Wherever "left" appears in a line of the listing, report that line.

- _SUPPLIED INFORMATION_
▼
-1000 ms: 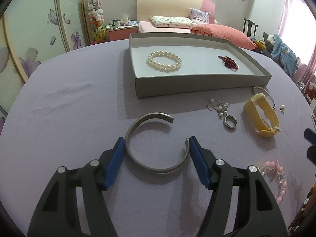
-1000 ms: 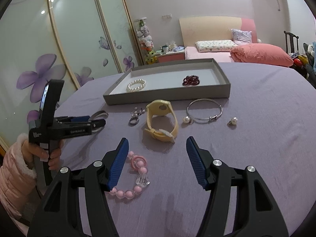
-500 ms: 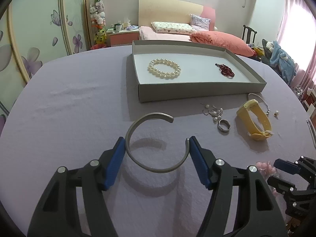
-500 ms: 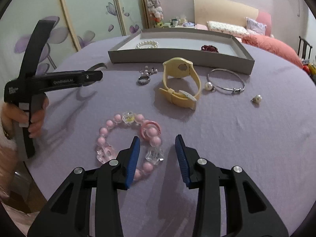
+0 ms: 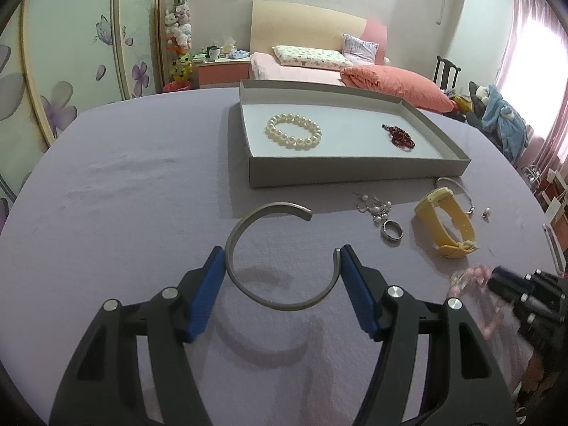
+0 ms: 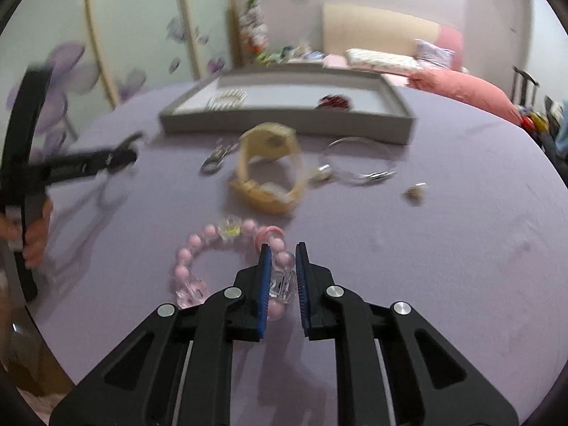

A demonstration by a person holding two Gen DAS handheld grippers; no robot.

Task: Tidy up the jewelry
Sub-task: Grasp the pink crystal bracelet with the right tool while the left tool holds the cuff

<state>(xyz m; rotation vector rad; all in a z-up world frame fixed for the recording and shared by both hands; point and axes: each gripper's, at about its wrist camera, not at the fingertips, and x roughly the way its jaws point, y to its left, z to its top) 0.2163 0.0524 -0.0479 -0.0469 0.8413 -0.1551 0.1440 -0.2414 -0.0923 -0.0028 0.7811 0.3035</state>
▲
- _RESULT BELOW_
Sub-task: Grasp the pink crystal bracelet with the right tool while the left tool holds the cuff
<state>(xyz m; rotation vector rad; all in a z-up world frame fixed for the recording and shared by both hands; point and axes: each gripper's, at about its wrist camera, not at the fingertips, and x roughly the way its jaws point, y to its left, z to its top) 0.2163 0.0524 -0.0479 -0.0469 0.8413 -0.1551 0.1440 -0.2414 -0.0923 -0.0028 0.7811 0.3035</state>

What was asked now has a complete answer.